In fact the only products that are conducive to being truly global, are those with high value-added and low-weights, which make them conducive to cheap shipping, such as consumer electronics writes Rugman.

Despite all the globalization talk in Canada, more than 85% of our exports go to one market: the U.S. That means Rugman's thesis -- if correct -- presents a considerable challenge to strategists at many Canadian companies: What's the point of thinking, talking and acting globally, when the vast majority of production and sales are conducted within North America?

Important signals of the increasing power of regional/triad trade blocks are the poor progress on multi-lateral trade agreements such World Trade Organization initiatives, coupled with the success of or regional and bi-lateral agreements such as NAFTA.

In fact, if anything Rugman sees several warning signs on the horizon for world trade, notably the failure of the multilateral agreement on investment (MAI).
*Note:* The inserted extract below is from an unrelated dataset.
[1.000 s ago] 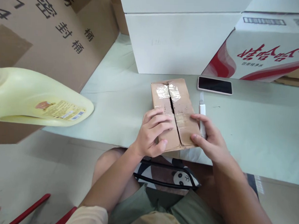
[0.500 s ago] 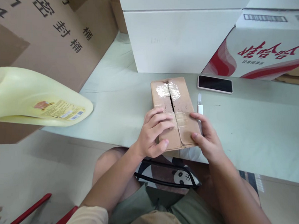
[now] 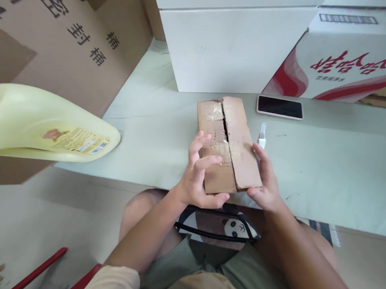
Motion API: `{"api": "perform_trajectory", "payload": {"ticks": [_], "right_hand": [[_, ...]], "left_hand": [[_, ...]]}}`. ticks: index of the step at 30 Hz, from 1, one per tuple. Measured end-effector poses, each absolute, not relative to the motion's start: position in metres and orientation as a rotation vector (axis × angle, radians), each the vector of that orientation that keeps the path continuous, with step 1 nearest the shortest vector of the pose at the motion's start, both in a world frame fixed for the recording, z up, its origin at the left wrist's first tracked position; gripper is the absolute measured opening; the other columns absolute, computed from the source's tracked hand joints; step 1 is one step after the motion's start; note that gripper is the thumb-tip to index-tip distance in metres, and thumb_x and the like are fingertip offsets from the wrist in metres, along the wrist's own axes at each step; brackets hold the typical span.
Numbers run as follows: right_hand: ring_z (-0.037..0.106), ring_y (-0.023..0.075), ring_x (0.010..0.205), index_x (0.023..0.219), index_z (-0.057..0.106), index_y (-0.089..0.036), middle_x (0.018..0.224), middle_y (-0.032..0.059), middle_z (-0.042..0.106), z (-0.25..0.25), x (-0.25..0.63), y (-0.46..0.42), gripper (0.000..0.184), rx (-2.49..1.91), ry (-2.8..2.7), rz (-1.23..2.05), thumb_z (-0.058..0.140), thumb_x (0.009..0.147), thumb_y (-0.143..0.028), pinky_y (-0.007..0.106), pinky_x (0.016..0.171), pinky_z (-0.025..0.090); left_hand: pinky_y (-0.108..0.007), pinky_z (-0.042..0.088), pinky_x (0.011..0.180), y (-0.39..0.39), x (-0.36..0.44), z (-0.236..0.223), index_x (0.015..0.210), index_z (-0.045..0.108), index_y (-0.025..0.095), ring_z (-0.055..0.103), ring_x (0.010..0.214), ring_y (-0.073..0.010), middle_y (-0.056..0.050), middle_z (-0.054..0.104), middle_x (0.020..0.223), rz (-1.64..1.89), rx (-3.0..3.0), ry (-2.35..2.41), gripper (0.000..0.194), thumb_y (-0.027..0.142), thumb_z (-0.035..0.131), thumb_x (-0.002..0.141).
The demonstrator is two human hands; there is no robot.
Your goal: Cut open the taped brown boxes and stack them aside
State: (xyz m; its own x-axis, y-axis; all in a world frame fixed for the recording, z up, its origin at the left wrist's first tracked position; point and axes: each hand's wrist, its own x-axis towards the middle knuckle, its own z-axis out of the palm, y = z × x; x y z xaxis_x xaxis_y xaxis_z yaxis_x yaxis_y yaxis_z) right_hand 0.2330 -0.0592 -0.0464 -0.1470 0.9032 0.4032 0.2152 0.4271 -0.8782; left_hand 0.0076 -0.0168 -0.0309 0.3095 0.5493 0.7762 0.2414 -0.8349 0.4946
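Observation:
A small brown cardboard box (image 3: 245, 161) lies on the covered table in front of me, with strips of clear tape on its left flap and a dark gap along the middle seam. My left hand (image 3: 199, 174) grips its near left part: fingers spread over the left flap, thumb along the near edge. At the right side, my right hand (image 3: 268, 182) holds the box with the thumb by the near corner and the fingers along the side. Just beyond those fingers lies a white-handled cutter (image 3: 262, 137), partly hidden by the box and hand.
A phone (image 3: 280, 108) lies beyond the box, before large white cartons (image 3: 238, 52). On the left are a pale yellow bottle (image 3: 53, 125) and a big brown carton (image 3: 87, 67). The table's near edge (image 3: 336, 223) runs above my lap.
The seam has opened wider, and the tape that lay on the right flap no longer shows there. My left fingers have spread apart; my right hand has shifted slightly along the box's side.

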Motion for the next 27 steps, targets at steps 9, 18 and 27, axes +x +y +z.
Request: {"api": "perform_trajectory", "payload": {"ticks": [9,18,27], "right_hand": [[0.048,0.0386,0.148,0.167,0.026,-0.029,0.162,0.0137,0.045,-0.036,0.232,-0.06,0.101,-1.095,-1.699,0.799,0.066,0.087,-0.077,0.057,0.12,0.045],[0.059,0.0288,0.105,0.163,0.031,-0.035,0.131,0.0094,0.055,-0.027,0.223,-0.061,0.087,-1.096,-1.67,0.72,0.064,0.091,-0.071,0.047,0.092,0.056],[0.054,0.0219,0.087,0.157,0.037,-0.037,0.103,0.0029,0.051,-0.009,0.212,-0.07,0.076,-1.162,-1.567,0.692,0.072,0.092,-0.054,0.038,0.078,0.052]], "left_hand": [[-0.071,0.042,0.12,-0.018,0.008,-0.034,0.141,0.039,0.035,0.036,0.156,-0.0401,-0.013,0.034,0.158,1.637,2.14,0.745,0.064,0.065,0.063,0.089],[-0.065,0.048,0.118,-0.018,0.008,-0.03,0.137,0.043,0.034,0.05,0.147,-0.035,-0.01,0.042,0.142,1.753,2.039,0.811,0.047,0.059,0.054,0.098],[-0.071,0.038,0.124,-0.024,0.005,-0.022,0.132,0.049,0.031,0.053,0.142,-0.0341,-0.011,0.051,0.139,1.6,2.138,0.829,0.045,0.06,0.053,0.098]]}}
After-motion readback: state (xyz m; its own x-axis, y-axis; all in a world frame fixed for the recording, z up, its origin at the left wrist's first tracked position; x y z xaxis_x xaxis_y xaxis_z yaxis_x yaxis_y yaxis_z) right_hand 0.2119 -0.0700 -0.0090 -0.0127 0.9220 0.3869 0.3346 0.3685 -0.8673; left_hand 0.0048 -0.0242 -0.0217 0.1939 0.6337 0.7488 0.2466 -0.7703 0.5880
In addition, the three triad blocks are in some danger of becoming more protectionist, since they all adopt non-tariff barriers to trade and investment to limit internal market access to non-partners.
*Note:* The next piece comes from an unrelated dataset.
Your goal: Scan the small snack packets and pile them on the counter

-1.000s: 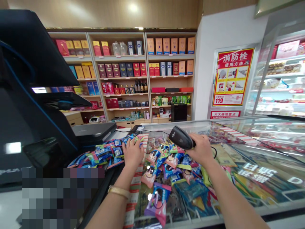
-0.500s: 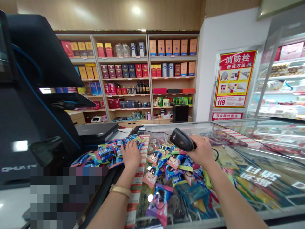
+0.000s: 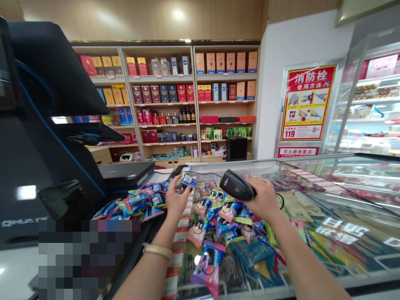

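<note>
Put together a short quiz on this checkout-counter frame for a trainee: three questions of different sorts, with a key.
1. Multiple choice: What has the handheld barcode scanner in its grip?
A) the left hand
B) the right hand
C) neither hand

2. True or false: The left hand is empty.

3. Fill in the blank: The gold-coloured bracelet is worn on the ___ wrist.

Key:
1. B
2. False; it holds a small wrapped snack packet with a barcode on it.
3. left
</note>
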A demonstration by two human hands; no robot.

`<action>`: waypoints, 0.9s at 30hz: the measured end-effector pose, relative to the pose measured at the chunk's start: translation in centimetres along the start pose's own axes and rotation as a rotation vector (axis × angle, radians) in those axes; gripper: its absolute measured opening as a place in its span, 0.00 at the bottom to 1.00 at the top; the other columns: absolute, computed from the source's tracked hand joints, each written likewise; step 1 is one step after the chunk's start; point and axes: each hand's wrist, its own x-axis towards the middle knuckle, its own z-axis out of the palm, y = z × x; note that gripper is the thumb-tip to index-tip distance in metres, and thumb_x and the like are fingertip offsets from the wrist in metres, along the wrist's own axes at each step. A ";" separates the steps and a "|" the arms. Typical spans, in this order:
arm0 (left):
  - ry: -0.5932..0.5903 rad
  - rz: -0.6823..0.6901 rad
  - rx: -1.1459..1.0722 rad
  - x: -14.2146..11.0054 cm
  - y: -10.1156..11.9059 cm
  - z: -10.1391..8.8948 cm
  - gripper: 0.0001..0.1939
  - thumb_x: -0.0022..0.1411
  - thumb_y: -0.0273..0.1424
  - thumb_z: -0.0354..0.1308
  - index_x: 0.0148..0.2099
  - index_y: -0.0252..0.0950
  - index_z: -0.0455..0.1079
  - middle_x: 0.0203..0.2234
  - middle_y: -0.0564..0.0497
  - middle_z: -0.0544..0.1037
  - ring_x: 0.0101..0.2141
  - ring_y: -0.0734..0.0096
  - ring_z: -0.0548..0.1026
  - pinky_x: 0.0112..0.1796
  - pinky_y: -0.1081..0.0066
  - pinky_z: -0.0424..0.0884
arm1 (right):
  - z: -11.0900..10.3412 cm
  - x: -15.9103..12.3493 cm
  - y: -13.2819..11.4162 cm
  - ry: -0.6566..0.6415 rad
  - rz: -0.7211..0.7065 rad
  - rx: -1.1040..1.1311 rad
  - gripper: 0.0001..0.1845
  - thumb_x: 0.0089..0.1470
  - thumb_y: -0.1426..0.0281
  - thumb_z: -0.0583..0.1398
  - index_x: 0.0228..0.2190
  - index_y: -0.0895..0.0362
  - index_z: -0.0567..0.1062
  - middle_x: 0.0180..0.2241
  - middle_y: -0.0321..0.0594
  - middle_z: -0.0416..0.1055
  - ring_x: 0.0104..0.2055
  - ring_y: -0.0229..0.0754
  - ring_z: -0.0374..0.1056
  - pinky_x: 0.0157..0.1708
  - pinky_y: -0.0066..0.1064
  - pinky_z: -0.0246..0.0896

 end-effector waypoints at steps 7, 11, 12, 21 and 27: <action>-0.084 -0.075 -0.122 -0.2 -0.1 0.3 0.28 0.45 0.29 0.65 0.49 0.38 0.62 0.32 0.51 0.77 0.36 0.66 0.78 0.41 0.65 0.74 | -0.4 0.1 -1.5 -0.111 -0.078 0.053 0.17 0.43 0.69 0.60 0.38 0.53 0.77 0.39 0.42 0.78 0.41 0.47 0.70 0.44 0.37 0.49; -0.135 -0.062 -0.107 -0.3 0.1 0.6 0.24 0.47 0.30 0.64 0.47 0.37 0.63 0.31 0.51 0.77 0.34 0.67 0.79 0.39 0.66 0.74 | -0.4 0.2 -2.1 -0.166 -0.074 0.056 0.17 0.42 0.69 0.60 0.38 0.53 0.76 0.39 0.43 0.78 0.42 0.47 0.71 0.44 0.38 0.48; -0.143 -0.063 -0.111 -0.4 0.2 0.6 0.24 0.47 0.30 0.64 0.47 0.37 0.63 0.31 0.51 0.78 0.34 0.67 0.79 0.39 0.66 0.74 | -0.4 0.2 -2.1 -0.177 -0.071 0.053 0.18 0.41 0.70 0.60 0.38 0.53 0.76 0.39 0.42 0.78 0.42 0.47 0.71 0.44 0.38 0.47; -0.171 -0.094 -0.122 -0.6 0.5 0.7 0.25 0.46 0.31 0.65 0.48 0.37 0.63 0.34 0.49 0.79 0.36 0.65 0.79 0.42 0.65 0.73 | -0.6 0.4 -2.2 -0.257 -0.044 0.014 0.16 0.44 0.68 0.61 0.39 0.52 0.77 0.40 0.41 0.78 0.42 0.46 0.71 0.43 0.38 0.48; -0.248 -0.086 -0.076 -1.0 0.0 1.1 0.20 0.48 0.30 0.62 0.46 0.37 0.66 0.40 0.46 0.78 0.43 0.63 0.78 0.43 0.65 0.73 | -0.3 0.2 -1.8 -0.175 -0.041 0.011 0.16 0.44 0.69 0.60 0.38 0.53 0.76 0.39 0.42 0.78 0.42 0.46 0.70 0.43 0.37 0.48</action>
For example Rugman sees the European Union's 1992 single market initiative, and 1999 Euro introduction as signaling increased intra-regional integration rather than a move toward globalization. As proof he sites the continued use of anti-dumping legislation as well as protectionist measures against Canadian newsprint.

This may all seem like hairsplitting, but companies that think they are global, when in fact their operations are mostly regional, risk making significant strategic errors.

Rugman, has conducted extensive research on how multi-national enterprises operate, and has created quick synopses on how so-called global companies such as IKEA, Benetton and Unilever first built and then consolidated their regional triad bases, before moving on to other challenges, a strategy he recommends for most larger companies.

For small businesses the prescription is even more brutal. These should not leap into global markets which are far too risky, and should instead "think regional, act local and forget global."

Rugman is an academic who cut his teeth at several Canadian institutions including an 11-year stint at the University of Toronto, before moving on to Oxford, and then to the Kelly School of Business at the University of Indiana, where he now hangs his hat.

As a result, his work is a bit of a hard read for the layman. But his conclusions are original, compelling and very much contrarian in nature, so they are nevertheless worth a look.